When liquid honey is allowed to stand for a length of time, it gradually thickens and consolidates. By pressure in a linen bag, it may then be separated into a white solid sugar, consisting of minute crystals, which remain in the bag, and a thick semi-fluid syrup which flows through it. In old honey the proportion of syrup is often small, the sugar of the syrup gradually crystallising in greater quantity. Both the solid and liquid sugars have the same general properties. They are both equally sweet; both have the same chemical composition, and both begin to ferment when water and a little yeast are added to them. The solid sugar of honey is identical with the sugar of the grape. The liquid sugar differs from the solid chiefly in refusing to crystallise, and in containing an admixture of colouring and odoriferous substances produced by the flowers from which the bee has extracted it.
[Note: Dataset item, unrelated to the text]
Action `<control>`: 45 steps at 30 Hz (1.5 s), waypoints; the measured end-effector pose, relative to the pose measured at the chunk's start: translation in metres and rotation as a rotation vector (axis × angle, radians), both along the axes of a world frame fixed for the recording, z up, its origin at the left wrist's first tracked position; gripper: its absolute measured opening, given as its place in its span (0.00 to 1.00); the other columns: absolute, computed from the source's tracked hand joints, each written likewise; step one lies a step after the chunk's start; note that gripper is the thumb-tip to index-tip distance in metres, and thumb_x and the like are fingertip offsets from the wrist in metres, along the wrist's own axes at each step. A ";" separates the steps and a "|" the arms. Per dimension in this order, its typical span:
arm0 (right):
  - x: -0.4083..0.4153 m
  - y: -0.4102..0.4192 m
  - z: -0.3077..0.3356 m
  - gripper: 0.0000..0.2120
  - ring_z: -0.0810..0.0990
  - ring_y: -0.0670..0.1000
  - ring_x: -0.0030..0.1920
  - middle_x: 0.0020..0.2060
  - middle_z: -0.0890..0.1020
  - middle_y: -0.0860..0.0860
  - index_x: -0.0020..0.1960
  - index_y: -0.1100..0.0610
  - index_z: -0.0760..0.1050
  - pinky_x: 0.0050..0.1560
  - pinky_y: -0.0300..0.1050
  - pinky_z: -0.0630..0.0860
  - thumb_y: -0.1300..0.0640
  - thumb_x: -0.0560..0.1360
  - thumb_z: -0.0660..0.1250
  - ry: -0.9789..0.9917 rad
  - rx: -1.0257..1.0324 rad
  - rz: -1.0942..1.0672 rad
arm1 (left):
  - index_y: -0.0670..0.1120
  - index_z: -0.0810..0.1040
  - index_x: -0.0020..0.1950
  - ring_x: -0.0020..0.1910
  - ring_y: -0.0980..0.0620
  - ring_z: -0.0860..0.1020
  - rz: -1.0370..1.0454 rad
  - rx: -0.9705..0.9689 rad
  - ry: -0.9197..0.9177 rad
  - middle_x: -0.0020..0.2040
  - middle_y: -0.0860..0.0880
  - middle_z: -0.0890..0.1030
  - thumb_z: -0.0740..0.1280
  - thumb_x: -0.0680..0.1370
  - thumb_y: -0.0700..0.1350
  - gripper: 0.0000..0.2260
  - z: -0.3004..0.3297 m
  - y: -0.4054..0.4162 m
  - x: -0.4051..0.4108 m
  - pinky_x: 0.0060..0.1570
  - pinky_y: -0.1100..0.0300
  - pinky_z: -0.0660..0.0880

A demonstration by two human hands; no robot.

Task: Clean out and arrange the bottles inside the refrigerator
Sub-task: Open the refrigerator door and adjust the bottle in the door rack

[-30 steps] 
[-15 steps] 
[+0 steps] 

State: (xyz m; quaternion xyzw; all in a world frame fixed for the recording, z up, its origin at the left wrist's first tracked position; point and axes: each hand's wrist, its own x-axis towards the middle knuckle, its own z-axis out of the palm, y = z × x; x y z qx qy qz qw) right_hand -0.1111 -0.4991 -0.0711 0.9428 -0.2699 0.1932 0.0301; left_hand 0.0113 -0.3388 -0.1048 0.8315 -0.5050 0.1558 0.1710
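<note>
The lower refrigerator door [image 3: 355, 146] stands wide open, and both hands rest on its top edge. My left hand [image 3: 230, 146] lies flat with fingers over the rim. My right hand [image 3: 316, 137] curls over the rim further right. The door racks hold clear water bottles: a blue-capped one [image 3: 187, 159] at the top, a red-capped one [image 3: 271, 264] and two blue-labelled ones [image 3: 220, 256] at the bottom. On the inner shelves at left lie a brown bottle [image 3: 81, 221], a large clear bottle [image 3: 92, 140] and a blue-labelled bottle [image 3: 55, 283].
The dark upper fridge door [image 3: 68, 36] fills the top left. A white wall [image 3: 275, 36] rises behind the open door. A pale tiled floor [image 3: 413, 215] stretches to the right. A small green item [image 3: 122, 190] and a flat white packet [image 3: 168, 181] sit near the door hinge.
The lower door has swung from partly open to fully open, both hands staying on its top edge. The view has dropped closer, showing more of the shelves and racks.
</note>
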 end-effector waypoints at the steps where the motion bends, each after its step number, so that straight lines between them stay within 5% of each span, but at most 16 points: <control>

To these foreign substances honey owes the varied colours, flavours, and fragrances, which in different countries and districts it is known to possess, and for which it is often highly prized. Hence the estimation in which the honey of Mount Ida, in Crete, has been always held. Hence also the perfume of the Narbonne honey, of the honey of Chamouni, and of our own high moorland honey when the heather is in bloom. Sometimes these foreign substances possess narcotic or other dangerous qualities, as is the case with the Trebizond honey, which causes headache, vomiting, and even a kind of intoxication in those who eat it. This quality it derives from the flowers of a species of rhododendron (Azalea pontica), from which the honey is partly extracted.